Hawkins, upon hearing about the Secular Coalition for America’s conference call at 1 p.m. Thursday, said he’ll definitely be on the line. (To join in, call 530-881-1400 and punch in the access code 978895.)

But where it all goes from there, Hawkins said, is still up in the air.

He’s well aware that “there’s a lot of stigma around the word” atheist.

And he harbors no illusions that in Maine’s current political climate, wary politicians on either side of the aisle might embrace what undoubtedly would be branded the “atheist agenda.”

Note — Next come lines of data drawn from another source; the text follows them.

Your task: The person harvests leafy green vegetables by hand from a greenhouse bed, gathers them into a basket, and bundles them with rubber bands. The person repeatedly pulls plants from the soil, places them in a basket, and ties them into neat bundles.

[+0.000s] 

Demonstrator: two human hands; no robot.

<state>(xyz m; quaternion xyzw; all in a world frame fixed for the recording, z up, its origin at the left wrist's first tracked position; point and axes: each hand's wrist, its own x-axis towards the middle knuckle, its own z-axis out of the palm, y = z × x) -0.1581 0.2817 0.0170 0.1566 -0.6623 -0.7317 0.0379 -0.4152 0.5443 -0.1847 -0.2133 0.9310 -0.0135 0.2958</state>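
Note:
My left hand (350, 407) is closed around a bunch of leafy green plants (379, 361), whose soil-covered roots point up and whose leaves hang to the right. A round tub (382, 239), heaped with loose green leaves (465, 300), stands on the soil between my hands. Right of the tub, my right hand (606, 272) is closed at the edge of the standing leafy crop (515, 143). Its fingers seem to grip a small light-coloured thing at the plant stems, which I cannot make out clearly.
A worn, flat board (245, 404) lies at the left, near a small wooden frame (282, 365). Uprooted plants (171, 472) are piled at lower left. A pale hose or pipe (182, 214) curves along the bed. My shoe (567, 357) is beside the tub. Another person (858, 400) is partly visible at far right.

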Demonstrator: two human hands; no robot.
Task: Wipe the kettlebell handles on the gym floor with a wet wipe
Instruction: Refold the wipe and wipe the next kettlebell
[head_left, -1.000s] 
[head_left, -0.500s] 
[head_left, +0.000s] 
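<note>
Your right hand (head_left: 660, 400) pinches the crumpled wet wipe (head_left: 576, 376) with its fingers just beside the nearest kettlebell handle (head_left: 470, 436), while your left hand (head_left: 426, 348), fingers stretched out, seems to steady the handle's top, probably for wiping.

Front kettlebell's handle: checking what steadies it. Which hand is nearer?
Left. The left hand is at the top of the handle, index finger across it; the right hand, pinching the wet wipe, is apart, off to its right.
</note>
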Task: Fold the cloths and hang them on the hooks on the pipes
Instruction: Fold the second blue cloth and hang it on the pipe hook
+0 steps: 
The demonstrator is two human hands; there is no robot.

“With the Republicans in control of everything, it’s not going to be well received,” Hawkins predicted. “It’ll take a little while.”

If not an eternity.

The comment sections on this article are interesting. (The article appears on several websites because many of Maine’s major newspapers are owned by the same company.) Some people are going off with the usual garbage about atheists calling the religious stupid. I’ve never heard or read any major atheist do this. Other people are attacking Faircloth for this or that. One person even said he doesn’t have a real job, even though he’s one of only 4 people listed at the head of the Richard Dawkins Foundation. A few are trying to tackle the writer, Bill Nemitz, for one imagined thing or another. Hey, maybe my mention of the fact that Republicans control everything in Maine right now really is Nemitz’s political agenda. That totally makes sense. Fortunately, a good number of people are simply excited about this. We’ve even seen a slight uptick in membership on the Facebook page Atheists of Maine.

My only disappointment is that my old school got a mention. It isn’t something I’ve ever tried to hide, but I’m sure the people at St. Michael School (previously known as St. Mary’s) weren’t overly excited about it. As much as I disagree with the Catholic religion, I’m constantly grateful that I went to that school over the less than stellar public choices in the area.

At any rate, I hope the SCA makes a big splash in Maine. I’ll keep things updated.